When Miller passed in September 2018, Thundercat said in an interview with Vulture Magazine, that he took a step back, quit drinking and made some life changes. “IIWII” appears to be an embodiment of his mentality change, and his acceptance of the inability to change the past.
He described the album, in an interview with NPR, as a “goodbye” to Miller. The lyrics to “Fair Chance” the notable tribute track to Miller featuring Ty Dolla Sign and Lil B, show the clear pain Thundercat has endured to accept the death of his close friend, with the hook singing
“I keep holding you down// even though you’re not around // so hard to get over it// I’ve tried to get under it”.
While Mac Miller references and influences are spread throughout the whole discography, the album as a whole tells different narratives aside from that, taking the listener through a diverse musical journey of love, humor, uncertainty, and pain.
The first two tracks, “Lost In Space” and “Interstellar Love” provide an intergalactic, soft introduction to Thundercat’s world. The tempo of both songs is slower, and the tracks are guided by the bass and Lotus Flowers experimental production.
Towards the middle of “Interstellar Love,” the bass picks up and a minute-long instrumental of drums and saxophone take the tracklist to a different speed, that leads into the next track “I Love Louis Cole,” an upbeat and speedy pick-up.
The next few songs take a funkier, 80’s-inspired sound, with a stand out track being “Black Qualls” featuring Steve Lacey, Steve Arrington, and Childish Gambino.
The track sounds like it could be an intro to an 80’s comedy movie, with heavy neo-funk influence. This sound carries throughout songs “Overseas” and “Funny Thing” as well, but Thundercat has a way of utilizing similar styles in his tracklists, without ever making a single song sound the same as another.
Thundercat’s iconic songwriting humor comes out during “Dragonball Durag,” a track that simply tells a story of a man getting a new durag, and trying to get girls while wearing it. The music video for the track encapsulates the song’s energy perfectly, filmed like a high school video production class project, and featuring Quinta, Kali Uchi and the girls of Haim.
The final six tracks seem like a reflection- “How I Feel” feels like an unearthly introduction into the darker parts of Thundercat’s mind.

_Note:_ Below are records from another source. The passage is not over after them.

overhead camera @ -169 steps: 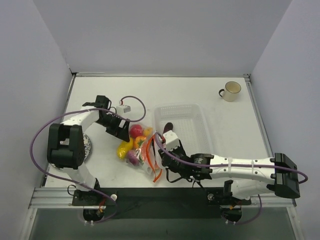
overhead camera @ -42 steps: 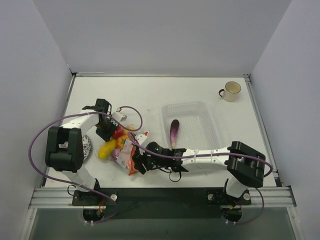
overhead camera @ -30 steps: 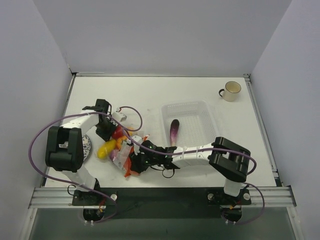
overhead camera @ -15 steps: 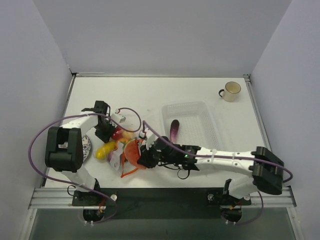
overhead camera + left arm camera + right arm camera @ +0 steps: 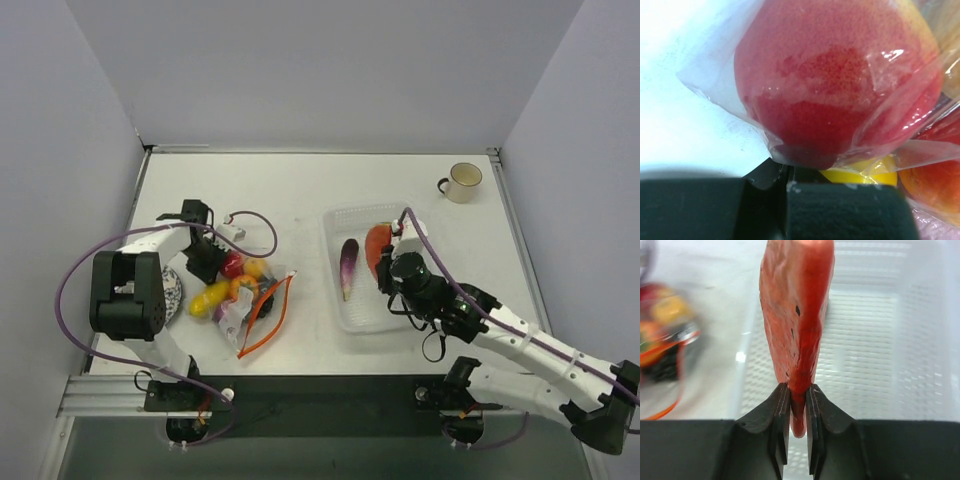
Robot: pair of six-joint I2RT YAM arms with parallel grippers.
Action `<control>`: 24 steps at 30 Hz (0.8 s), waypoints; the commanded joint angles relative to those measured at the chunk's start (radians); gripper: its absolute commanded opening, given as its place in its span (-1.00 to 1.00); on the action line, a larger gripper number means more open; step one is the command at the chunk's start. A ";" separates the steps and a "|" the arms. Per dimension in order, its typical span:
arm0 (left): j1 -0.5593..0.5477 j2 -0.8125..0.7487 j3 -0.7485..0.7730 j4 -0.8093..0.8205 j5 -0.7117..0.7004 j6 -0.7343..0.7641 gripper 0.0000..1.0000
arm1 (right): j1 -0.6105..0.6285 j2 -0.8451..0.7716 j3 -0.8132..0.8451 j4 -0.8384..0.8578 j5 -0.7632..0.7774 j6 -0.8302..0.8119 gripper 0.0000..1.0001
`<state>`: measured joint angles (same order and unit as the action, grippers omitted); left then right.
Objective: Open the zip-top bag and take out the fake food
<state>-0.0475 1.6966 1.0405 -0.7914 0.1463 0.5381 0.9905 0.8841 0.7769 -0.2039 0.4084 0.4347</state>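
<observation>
The zip-top bag lies left of centre, its orange-red zip strip gaping open. Inside it are pieces of fake food: a red fruit, a yellow piece and an orange one. My left gripper is shut on the bag's far-left end. In the left wrist view the red fruit presses against the plastic just beyond my left gripper. My right gripper is shut on a red chili, held over the white basket. A purple eggplant lies in the basket.
A cream mug stands at the back right. A small patterned plate lies partly under the left arm. Grey walls close in the table on three sides. The bag shows blurred at the left of the right wrist view.
My right gripper pulled the red chili out of the bag's mouth and carried it right, over the basket. The bag stayed with the left gripper, its zip strip now spread open.
</observation>
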 commanded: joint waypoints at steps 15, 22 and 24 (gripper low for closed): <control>-0.026 0.041 -0.037 0.052 -0.017 -0.033 -1.00 | 0.256 0.432 0.185 0.148 0.126 -0.221 0.60; -0.049 0.081 -0.042 0.092 -0.056 -0.046 -1.00 | 0.349 0.642 0.197 0.446 -0.029 -0.323 0.43; -0.061 0.090 -0.043 0.093 -0.060 -0.052 -1.00 | 0.347 0.709 0.228 0.471 -0.049 -0.340 0.43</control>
<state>-0.0849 1.7115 1.0248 -0.7742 0.1101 0.4992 1.3426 1.5093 0.9466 0.1093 0.4236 0.1596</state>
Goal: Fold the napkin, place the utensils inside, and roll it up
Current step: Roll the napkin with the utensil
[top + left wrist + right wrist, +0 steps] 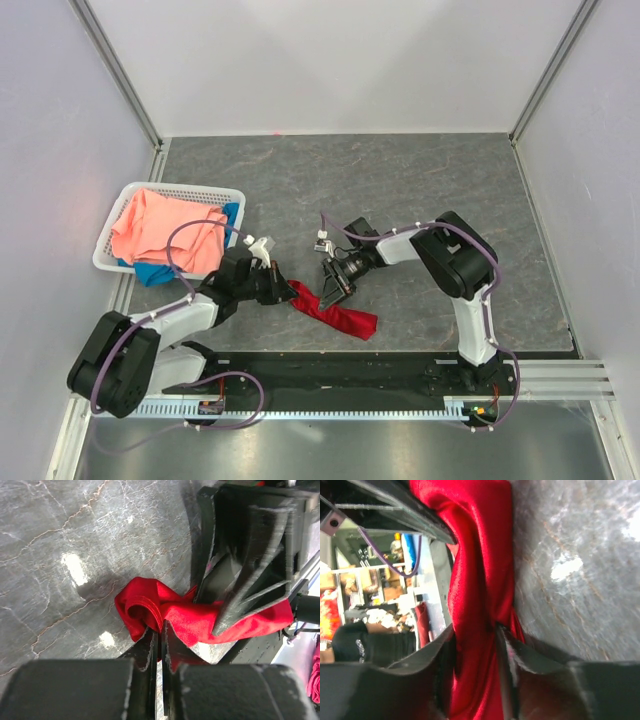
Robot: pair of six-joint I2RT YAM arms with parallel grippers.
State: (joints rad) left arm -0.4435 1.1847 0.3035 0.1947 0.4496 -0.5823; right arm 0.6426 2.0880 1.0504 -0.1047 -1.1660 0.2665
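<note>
Napkin, deep red and bunched into a long rumpled strip, is seen on the grey table, just below the centre of the top view. Its left end is pinched between the closed fingers of the left gripper. Just beside that, the right gripper is clamped on the cloth. A white basket of pink and blue cloths is shown at centre left.

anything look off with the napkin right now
Yes: the napkin is a crumpled, twisted strip rather than a neat fold or roll. The left pincer pinches one end and the right pincer grips it further along.
</note>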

The second to last track “Existential Dread” is just under a minute but manages to relay the message of the entire album- that the bad things in life, such as death, heartbreak, and conflict, are inevitable.
“IIWII,” tells a story of dealing with a loss, and all the moving parts that come with it. There are deeply emotional aspects of this album, and also strings of pure humor and trolling.
I believe in the current times we are in, this album is what listeners need. A story of grief, comedy and the ultimate acceptance of the inescapable. “IIWII” encapsulates Thundercat as an artist, and his multifaceted talent to be so much, but nothing at the same exact time.